Tuesday 27 September 2022


I had a lot of fun this year searching for grasshoppers and crickets, it's amazing just how many there are, even in a small space near the garage I found four, one of them being the Blue Winged Grasshopper, Trimerotropis cyaneipennis.

The Blue Winged Grasshopper owes its name to the bright blue hind wings, which can only be seen when the grasshopper is in flight. The hind wings that are used in flight, fold like a Japanese fan, accordion-like, when not in use, concealed beneath the tegmina. The grasshopper is most common in rugged mountainous terrain, and cryptic when resting among rocks. Besides the blue wings, they can be identified in part by the bright blue shin segment of the hind leg. They don't actually fly, but can glide several metres, and they are incredibly beautiful in flight, much more like a butterfly than a grasshopper. I never have been able to photograph one in flight.

You can see a little of the blue shin segment in this and the next image.

Juvenile Egyptian Locust

It doesn't look at all like the adult, but the vertical striped eyes are the same

The adult Egyptian Locust

The Bush Cricket.

They are usually browner in colour, but surprisingly this one was red. 

Side and back view of an extremely large Great Green Bush Cricket.
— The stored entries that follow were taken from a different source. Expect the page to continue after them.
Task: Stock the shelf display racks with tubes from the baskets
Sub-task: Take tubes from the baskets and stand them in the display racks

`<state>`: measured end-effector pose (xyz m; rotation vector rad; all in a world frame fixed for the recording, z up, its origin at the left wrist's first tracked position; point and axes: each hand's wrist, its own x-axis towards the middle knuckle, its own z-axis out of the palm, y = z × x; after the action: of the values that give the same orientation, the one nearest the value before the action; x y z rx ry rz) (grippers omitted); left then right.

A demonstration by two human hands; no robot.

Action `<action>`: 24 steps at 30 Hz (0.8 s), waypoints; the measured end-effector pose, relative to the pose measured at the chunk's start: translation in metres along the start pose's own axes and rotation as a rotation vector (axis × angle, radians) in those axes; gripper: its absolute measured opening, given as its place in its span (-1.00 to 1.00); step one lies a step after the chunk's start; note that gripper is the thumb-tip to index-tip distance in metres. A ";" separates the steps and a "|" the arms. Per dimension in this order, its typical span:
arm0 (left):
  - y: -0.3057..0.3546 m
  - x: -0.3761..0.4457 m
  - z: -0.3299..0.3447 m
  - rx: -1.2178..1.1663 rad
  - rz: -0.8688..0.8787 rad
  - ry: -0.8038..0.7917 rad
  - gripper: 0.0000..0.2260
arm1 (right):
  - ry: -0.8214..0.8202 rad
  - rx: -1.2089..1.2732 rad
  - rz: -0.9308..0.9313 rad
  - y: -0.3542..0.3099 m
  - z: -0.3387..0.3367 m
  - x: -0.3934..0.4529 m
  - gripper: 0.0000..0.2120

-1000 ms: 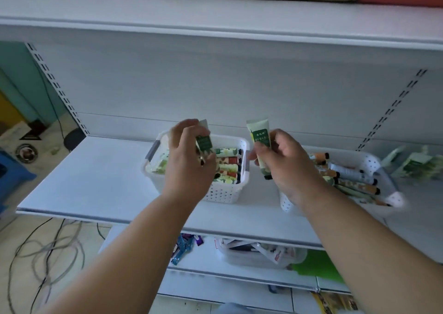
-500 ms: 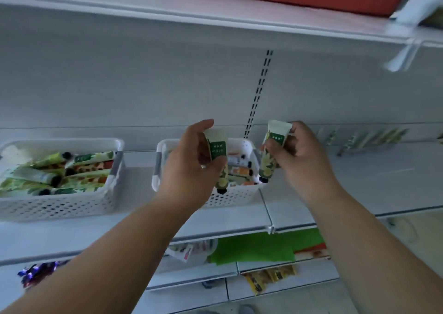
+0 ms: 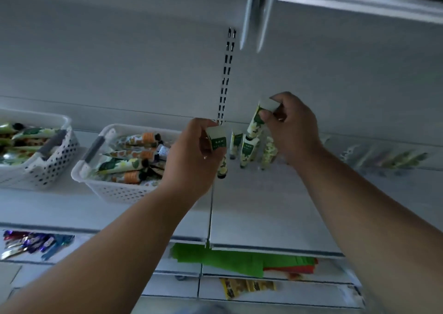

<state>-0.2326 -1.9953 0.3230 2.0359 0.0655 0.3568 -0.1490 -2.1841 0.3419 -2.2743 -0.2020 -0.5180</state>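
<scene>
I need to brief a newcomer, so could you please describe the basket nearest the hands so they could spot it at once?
On the white middle shelf, two white perforated baskets sit left of the left hand. The nearer basket stands beside that hand. Only it shows tubes with orange bands.

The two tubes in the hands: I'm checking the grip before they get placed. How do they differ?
The left hand holds its tube nearly upright and lower, while the right hand pinches its tube higher and tilted, over the standing tubes. Both are cream with green labels, caps downward.
</scene>
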 end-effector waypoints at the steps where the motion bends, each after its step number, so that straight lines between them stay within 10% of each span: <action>1: -0.001 -0.002 0.004 0.003 0.001 0.002 -0.68 | -0.013 -0.002 -0.021 0.002 0.002 0.008 -0.83; 24: -0.010 -0.007 0.035 0.064 0.007 0.052 -0.68 | -0.531 -0.431 -0.242 0.054 0.030 0.057 -0.86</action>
<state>-0.2286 -2.0214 0.2975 2.0904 0.1027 0.4171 -0.0717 -2.1998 0.3122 -2.7945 -0.6921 -0.0608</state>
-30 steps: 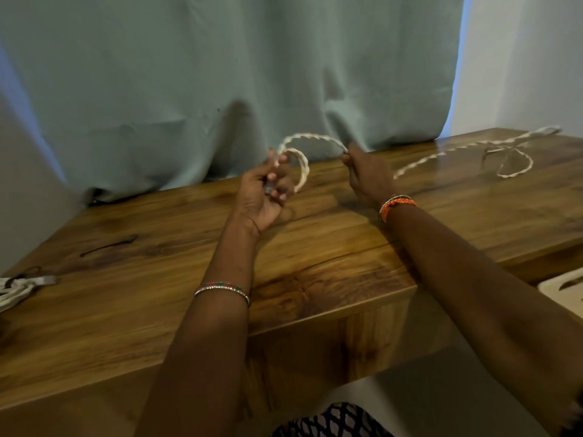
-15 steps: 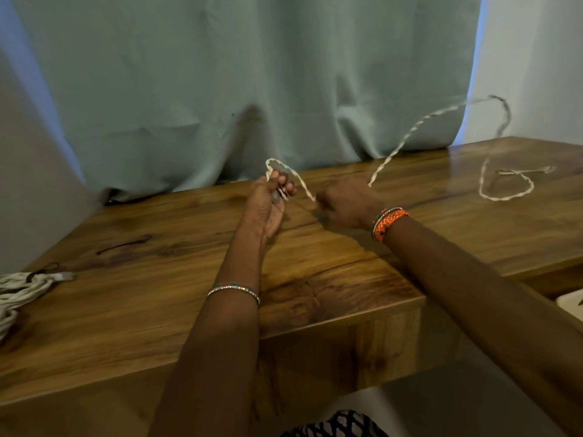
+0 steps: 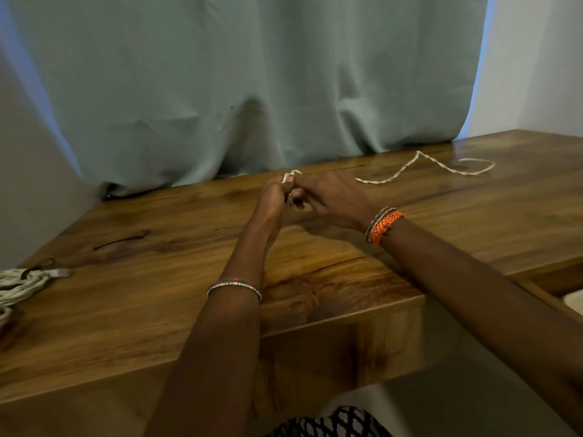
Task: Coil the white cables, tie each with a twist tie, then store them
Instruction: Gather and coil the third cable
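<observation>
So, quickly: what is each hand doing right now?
Left hand: grips the white cable.
Right hand: fingers curled at the same cable; actual grip hidden.

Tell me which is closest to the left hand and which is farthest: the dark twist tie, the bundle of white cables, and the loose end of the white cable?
Going by the head view, from the left hand:
1. Dark twist tie, lying on the table to its left.
2. Loose end of the white cable, off to the right near the curtain.
3. Bundle of white cables, at the table's far left edge.
</observation>
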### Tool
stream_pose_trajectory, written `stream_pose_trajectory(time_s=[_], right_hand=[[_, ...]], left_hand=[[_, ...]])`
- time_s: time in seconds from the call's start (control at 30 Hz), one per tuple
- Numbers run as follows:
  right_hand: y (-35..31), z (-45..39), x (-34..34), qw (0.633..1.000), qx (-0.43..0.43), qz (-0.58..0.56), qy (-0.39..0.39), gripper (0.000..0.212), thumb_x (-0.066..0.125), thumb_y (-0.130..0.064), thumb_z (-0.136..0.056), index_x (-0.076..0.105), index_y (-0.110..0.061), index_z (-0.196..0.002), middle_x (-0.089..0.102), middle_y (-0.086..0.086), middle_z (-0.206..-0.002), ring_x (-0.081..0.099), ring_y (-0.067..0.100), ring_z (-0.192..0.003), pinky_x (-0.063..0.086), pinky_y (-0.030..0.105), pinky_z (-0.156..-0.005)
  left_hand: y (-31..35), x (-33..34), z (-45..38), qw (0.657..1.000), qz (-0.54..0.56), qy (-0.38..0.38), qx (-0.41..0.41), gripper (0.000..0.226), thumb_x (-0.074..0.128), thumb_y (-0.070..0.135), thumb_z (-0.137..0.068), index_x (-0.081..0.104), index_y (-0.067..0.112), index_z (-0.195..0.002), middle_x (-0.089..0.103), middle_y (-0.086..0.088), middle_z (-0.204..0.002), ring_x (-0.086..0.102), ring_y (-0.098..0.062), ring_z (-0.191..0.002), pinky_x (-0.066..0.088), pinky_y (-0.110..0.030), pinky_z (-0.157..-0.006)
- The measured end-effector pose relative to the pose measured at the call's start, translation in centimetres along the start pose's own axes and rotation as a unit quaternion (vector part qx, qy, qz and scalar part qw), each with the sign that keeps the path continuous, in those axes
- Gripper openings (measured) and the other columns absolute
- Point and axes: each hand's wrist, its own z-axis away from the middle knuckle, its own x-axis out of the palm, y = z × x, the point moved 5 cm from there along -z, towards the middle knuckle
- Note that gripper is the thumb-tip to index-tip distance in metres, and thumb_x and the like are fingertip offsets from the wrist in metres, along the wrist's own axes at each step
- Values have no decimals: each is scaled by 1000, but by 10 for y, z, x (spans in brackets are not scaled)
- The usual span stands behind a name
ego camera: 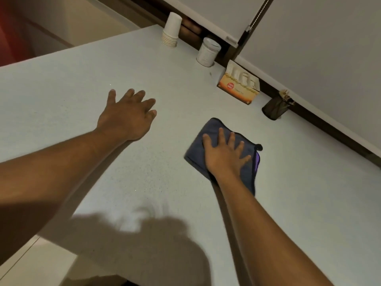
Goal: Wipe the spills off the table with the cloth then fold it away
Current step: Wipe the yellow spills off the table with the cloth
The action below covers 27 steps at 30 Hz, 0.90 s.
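A folded cloth (208, 139) is lying on the worktop (82, 83), the right hand (224, 155) pressing it flat with fingers spread, gripping nothing. The left hand (126, 116) is hovering open and empty nearby. Cups (172, 29), a jar (208, 51) and a box (239, 85) are lining the back edge.

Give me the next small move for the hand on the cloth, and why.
Probably slide the right hand with the cloth across the table. The palm lies flat on the folded cloth, fingers spread, pressing rather than gripping. The left hand is apart, open. No spill is plainly visible.
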Motion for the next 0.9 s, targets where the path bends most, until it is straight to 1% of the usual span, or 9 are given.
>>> stream_pose_trajectory(time_s=[0.07, 0.13, 0.23, 0.33, 0.4, 0.57, 0.73, 0.83, 0.9], right_hand=[[-29, 17, 10, 1000, -30, 0, -6, 81, 16, -76, -101, 4, -35, -169, -4, 6, -179, -10, 41, -162, -9, 72, -123], [-46, 49, 19, 989, -147, 25, -1, 79, 14, -78, -99, 3, -41, -168, -4, 3, -179, -10, 39, -163, -10, 69, -125], [-24, 100, 19, 936, -350, 35, -13, 75, 17, -83, -97, 3, -53, -164, -1, -10, -179, -9, 26, -165, -7, 62, -129], [25, 95, 3, 889, -452, 36, -63, 72, 39, -77, -99, 16, -54, -164, 4, -19, -177, -6, 16, -165, -5, 53, -130], [41, 59, -7, 907, -415, 43, -61, 72, 43, -73, -99, 21, -51, -164, 6, -17, -177, -4, 16, -165, -2, 54, -131], [-9, -15, -5, 986, -164, 38, -16, 76, 24, -80, -98, 11, -48, -166, 2, -8, -179, -4, 28, -165, -3, 64, -128], [-46, 58, 20, 958, -286, 31, 1, 78, 14, -86, -94, 10, -52, -165, 5, -10, -179, -3, 27, -165, -6, 60, -129], [11, 98, 15, 939, -343, 21, -1, 75, 22, -88, -95, 11, -57, -162, 9, -17, -177, 0, 16, -164, -3, 50, -129], [71, 79, -4, 961, -277, 18, 1, 75, 27, -87, -94, 19, -56, -162, 11, -20, -176, 3, 14, -164, 2, 50, -130]], left_hand=[[1, -1, -1, 1000, -4, 3, 4, 60, 17, 51, -111, 31, 31, -166, 22, -5, -179, 14, -28, -166, 5, -68, -129], [0, -1, -2, 1000, -3, 5, 2, 61, 18, 52, -110, 31, 32, -166, 23, -4, -179, 15, -28, -166, 6, -67, -129], [-5, 4, -4, 1000, -5, -1, -4, 65, 16, 57, -108, 29, 34, -167, 21, -2, -179, 13, -26, -166, 5, -65, -129], [-5, 6, -5, 1000, -18, 6, 8, 67, 11, 59, -107, 28, 33, -167, 21, -3, -179, 14, -28, -166, 7, -67, -129], [-4, 6, -4, 1000, -23, 7, 10, 67, 11, 58, -107, 28, 32, -167, 22, -4, -179, 15, -28, -166, 7, -68, -128], [-2, 4, -4, 1000, -12, 2, 5, 65, 15, 55, -109, 28, 31, -168, 20, -4, -180, 13, -28, -166, 4, -67, -129], [-4, 3, -5, 1000, -16, 0, 4, 65, 17, 56, -109, 28, 32, -168, 21, -3, -179, 14, -28, -166, 6, -66, -129], [-6, 5, -6, 1000, -18, -3, 5, 65, 13, 57, -108, 27, 34, -168, 20, -1, -179, 13, -26, -166, 7, -66, -129], [-5, 7, -7, 1000, -23, 4, 13, 66, 12, 56, -107, 28, 33, -167, 22, -2, -179, 15, -27, -165, 8, -67, -128]])
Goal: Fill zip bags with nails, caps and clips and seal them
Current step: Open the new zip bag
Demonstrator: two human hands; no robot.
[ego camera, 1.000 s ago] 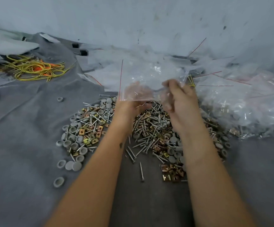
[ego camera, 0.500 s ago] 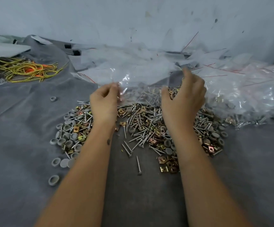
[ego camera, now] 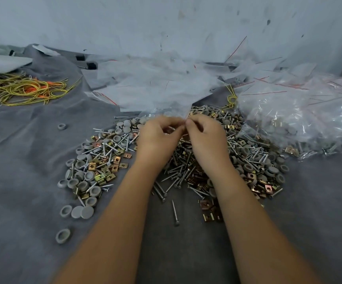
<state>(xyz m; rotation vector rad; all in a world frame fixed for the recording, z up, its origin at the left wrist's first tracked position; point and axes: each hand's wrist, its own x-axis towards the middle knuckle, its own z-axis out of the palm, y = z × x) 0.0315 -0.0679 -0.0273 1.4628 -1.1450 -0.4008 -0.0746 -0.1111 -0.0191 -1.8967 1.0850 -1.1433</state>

Extremely small grasshopper, which I have found hard to ID, and also the subsequent images.

Even smaller cricket.

 A tiny cricket enlarged several times.

 Another grasshopper, and all these insects were found in the garden and on the farm. With time I hope to find out all their names.   

Finishing with some balcony birds.

Friday 23 September 2022


Some time ago, I was walking near a neighbouring farm when I saw a mare with its foal in a partly cleared field. The light was fading but golden, and today I am sharing just a few photos of this delightful scene, and a few other encounters with nature. This will be a short post, as my computer is still giving me a hard time.


It had been a long time since I had seen so many Sparrows.

This Lark was in the same field, which I nearly passed by, although in full view, its colouring was almost the same as the ground, in which it lay.

I took this photo one day when I went a ride in my daughters' car.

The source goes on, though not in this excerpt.